What his family knows is that after lawmakers found Oswalt in a Utah store, they asked if he would like to come in their patrol car and keep warm. He agreed and eventually let the police take his fingerprint.

This led to an unfulfilled February order in Nevada.

“The deputies just felt that there was something there, something outside the criminal order. There was a humanitarian effort that needed to be further explored, “Martinez said.

Officers set about handing over documents in search of reports of missing and endangered children. After about 16 pages, they found a 2019 missing person report from Clearlake, California. Although there was a slightly different spelling of the name than Nevada’s order, the photos matched and they called his family.

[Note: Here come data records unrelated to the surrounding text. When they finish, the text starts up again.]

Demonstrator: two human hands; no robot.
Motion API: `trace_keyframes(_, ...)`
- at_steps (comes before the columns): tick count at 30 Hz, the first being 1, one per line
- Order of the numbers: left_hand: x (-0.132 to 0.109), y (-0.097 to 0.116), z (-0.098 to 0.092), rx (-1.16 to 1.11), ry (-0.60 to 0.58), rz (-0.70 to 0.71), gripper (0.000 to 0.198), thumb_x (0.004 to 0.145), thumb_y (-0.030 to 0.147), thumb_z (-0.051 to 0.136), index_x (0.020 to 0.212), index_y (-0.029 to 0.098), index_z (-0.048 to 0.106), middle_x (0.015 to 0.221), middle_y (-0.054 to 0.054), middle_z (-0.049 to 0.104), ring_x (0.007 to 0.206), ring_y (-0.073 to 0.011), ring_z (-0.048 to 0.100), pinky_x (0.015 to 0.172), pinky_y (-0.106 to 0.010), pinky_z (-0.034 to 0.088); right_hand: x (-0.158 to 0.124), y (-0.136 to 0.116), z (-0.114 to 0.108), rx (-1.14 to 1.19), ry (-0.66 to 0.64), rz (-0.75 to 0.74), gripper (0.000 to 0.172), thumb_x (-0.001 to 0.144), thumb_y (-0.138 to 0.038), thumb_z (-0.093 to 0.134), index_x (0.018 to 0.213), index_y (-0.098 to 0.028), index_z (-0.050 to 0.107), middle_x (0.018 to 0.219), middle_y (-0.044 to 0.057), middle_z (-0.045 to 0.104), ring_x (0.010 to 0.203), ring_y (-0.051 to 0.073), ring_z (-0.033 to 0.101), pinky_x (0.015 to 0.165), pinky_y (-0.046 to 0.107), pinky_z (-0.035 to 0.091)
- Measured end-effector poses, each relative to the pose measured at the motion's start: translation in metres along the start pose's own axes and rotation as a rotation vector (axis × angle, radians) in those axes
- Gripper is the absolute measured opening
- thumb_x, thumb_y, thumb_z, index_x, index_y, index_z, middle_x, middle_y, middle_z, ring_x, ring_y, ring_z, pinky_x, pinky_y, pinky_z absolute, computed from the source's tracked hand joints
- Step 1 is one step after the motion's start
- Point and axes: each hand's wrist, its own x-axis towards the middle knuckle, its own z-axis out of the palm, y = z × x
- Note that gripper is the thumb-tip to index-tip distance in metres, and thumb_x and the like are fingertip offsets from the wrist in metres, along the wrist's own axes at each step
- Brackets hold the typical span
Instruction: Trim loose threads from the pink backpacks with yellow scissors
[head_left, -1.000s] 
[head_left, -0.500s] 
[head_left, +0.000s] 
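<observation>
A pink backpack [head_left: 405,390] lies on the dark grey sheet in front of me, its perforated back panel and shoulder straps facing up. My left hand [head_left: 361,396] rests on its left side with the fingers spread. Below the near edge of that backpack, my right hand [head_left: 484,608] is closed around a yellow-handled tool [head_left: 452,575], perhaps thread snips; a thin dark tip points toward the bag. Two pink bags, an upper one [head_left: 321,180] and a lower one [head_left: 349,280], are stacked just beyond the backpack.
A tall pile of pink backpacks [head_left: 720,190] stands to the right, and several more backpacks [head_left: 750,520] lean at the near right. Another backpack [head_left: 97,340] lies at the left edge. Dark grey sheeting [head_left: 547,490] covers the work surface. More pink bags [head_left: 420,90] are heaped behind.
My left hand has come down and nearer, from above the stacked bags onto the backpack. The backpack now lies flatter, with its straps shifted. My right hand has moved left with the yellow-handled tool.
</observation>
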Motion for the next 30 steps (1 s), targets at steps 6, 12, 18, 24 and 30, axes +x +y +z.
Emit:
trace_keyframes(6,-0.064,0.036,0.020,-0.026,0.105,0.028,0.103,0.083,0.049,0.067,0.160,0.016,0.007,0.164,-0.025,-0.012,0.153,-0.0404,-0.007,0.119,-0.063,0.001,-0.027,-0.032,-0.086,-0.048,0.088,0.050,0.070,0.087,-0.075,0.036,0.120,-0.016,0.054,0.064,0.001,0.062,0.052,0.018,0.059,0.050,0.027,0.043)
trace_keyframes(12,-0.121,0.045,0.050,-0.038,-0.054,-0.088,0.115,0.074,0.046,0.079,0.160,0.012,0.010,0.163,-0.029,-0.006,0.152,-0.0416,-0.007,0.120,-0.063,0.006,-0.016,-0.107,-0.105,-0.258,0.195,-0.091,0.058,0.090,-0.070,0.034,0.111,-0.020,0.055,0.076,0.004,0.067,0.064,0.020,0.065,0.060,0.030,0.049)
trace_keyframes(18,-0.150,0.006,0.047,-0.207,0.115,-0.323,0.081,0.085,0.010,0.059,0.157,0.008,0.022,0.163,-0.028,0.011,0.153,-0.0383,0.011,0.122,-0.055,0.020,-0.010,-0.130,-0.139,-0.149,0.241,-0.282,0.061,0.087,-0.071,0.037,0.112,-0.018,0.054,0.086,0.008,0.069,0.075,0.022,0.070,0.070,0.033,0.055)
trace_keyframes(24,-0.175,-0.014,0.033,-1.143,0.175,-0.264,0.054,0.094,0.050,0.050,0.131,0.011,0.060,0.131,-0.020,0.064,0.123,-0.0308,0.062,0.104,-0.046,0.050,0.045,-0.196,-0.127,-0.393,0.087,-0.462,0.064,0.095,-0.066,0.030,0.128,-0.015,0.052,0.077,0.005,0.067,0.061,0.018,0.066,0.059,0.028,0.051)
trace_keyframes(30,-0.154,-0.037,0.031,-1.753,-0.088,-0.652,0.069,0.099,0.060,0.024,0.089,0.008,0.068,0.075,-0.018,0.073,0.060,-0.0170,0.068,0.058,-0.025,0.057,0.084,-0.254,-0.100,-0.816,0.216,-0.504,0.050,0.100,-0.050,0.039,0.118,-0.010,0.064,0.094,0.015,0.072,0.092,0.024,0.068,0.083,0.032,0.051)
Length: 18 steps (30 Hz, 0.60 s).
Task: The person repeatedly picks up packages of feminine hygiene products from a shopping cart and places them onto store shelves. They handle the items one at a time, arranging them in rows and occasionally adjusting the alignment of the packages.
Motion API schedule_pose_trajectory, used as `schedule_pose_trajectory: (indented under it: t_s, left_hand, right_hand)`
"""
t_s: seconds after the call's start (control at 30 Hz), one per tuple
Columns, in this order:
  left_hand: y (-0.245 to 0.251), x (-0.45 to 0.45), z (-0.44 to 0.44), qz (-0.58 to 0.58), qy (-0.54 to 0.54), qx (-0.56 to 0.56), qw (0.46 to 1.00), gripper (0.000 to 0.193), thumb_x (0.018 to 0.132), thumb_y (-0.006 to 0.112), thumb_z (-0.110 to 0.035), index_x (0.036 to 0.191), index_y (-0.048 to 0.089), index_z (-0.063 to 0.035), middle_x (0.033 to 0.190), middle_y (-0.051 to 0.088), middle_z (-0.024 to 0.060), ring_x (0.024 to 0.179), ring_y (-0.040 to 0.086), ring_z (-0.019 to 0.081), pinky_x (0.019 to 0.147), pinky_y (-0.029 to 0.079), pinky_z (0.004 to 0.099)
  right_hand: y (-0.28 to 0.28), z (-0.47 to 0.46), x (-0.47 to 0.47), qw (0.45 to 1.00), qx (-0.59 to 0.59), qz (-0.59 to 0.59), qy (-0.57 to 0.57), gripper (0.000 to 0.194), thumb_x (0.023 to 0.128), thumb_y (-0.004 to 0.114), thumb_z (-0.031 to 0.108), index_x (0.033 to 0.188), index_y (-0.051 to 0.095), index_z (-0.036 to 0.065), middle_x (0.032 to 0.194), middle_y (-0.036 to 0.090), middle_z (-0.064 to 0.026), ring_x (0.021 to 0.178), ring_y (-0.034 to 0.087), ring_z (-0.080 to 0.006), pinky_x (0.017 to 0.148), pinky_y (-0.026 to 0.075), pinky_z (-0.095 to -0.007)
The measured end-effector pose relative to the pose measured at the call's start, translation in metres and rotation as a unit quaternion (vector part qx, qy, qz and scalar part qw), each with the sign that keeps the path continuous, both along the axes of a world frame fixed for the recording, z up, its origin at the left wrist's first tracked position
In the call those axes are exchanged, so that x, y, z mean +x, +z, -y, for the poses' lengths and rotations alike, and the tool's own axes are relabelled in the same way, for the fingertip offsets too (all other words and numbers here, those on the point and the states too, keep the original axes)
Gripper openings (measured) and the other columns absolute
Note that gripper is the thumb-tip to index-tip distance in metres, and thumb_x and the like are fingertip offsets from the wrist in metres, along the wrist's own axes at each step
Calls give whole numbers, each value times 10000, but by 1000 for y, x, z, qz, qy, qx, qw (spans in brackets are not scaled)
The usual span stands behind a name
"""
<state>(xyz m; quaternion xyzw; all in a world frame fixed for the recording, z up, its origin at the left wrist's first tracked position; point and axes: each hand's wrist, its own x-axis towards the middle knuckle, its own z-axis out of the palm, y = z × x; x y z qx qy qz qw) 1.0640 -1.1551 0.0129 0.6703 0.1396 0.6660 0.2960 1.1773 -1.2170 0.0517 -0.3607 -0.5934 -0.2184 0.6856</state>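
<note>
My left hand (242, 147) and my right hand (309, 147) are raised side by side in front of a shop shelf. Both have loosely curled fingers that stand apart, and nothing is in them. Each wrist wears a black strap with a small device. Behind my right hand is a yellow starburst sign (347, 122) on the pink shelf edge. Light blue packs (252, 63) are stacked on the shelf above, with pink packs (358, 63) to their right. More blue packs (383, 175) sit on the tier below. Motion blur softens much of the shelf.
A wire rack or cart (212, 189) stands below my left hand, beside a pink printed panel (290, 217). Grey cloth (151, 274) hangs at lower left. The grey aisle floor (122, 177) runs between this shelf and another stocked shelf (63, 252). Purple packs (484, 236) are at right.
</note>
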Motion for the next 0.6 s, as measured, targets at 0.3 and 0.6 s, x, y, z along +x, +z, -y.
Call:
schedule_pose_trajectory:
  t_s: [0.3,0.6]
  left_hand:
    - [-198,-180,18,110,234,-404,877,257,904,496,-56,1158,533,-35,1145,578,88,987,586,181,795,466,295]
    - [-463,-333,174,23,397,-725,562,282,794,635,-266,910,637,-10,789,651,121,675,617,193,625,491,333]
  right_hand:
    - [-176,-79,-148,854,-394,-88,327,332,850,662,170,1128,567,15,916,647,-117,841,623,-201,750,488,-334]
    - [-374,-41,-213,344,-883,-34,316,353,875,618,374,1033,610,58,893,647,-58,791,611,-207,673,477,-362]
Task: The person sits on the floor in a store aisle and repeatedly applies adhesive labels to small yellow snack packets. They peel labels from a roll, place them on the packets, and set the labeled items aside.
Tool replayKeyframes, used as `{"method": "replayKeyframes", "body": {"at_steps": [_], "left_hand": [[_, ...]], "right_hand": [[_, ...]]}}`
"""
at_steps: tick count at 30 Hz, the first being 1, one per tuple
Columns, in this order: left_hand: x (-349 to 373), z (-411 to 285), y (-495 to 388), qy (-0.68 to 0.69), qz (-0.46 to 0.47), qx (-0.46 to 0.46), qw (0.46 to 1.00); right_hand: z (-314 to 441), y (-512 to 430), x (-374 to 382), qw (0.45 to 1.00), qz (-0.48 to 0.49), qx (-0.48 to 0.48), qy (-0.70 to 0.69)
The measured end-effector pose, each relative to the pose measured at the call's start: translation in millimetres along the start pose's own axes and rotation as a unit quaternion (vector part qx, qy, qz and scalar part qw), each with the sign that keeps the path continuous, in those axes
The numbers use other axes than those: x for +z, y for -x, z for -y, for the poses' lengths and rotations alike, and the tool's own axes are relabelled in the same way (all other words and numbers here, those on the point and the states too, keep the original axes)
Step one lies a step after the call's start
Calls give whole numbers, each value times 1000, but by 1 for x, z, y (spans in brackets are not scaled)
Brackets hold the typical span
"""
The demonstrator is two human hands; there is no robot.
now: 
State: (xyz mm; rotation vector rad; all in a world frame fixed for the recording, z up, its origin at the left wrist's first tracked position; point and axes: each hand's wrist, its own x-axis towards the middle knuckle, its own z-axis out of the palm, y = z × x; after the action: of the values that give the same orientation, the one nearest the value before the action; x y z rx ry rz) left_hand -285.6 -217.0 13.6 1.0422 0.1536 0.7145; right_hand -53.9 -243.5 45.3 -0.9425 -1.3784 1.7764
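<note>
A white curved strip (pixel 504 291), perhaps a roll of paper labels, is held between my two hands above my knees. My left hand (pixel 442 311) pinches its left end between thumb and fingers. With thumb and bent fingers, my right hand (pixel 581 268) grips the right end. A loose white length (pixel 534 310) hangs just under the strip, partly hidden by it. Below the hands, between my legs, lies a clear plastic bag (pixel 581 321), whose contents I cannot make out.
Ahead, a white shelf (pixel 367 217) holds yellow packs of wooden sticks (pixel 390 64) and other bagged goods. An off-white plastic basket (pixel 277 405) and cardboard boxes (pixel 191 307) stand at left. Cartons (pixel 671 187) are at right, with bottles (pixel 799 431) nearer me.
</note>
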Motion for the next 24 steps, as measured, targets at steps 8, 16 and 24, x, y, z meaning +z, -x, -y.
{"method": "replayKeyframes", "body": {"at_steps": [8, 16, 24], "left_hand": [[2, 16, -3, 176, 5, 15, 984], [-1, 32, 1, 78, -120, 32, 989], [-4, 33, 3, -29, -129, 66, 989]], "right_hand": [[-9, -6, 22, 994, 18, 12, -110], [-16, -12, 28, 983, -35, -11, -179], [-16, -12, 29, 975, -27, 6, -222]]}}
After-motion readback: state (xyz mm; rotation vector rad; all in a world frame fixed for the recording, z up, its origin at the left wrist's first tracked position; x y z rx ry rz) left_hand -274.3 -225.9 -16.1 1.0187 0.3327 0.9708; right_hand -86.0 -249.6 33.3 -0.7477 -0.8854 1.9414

When Flint first received the call, they were worried that their son had been found dead. After his wife confirmed her identity through a birthmark, Gerald Flint quit his job, jumped in his car and drove four hours to Utah.

“Everyone in the room was in tears. “They went beyond everything, they put in hours of work,” he said. “They could have rejected it, but they didn’t, and that made everything different in the world.”

Autism-conscious social workers took care of Oswalt after reuniting with his family, said Summit County Sheriff’s Lt. Andrew Wright. His family hopes to bring him home soon.

“We did not treat him as a criminal. “We acted like someone who has something deeper that we need to delve into,” Martinez said. “That intuition is what really united this family.”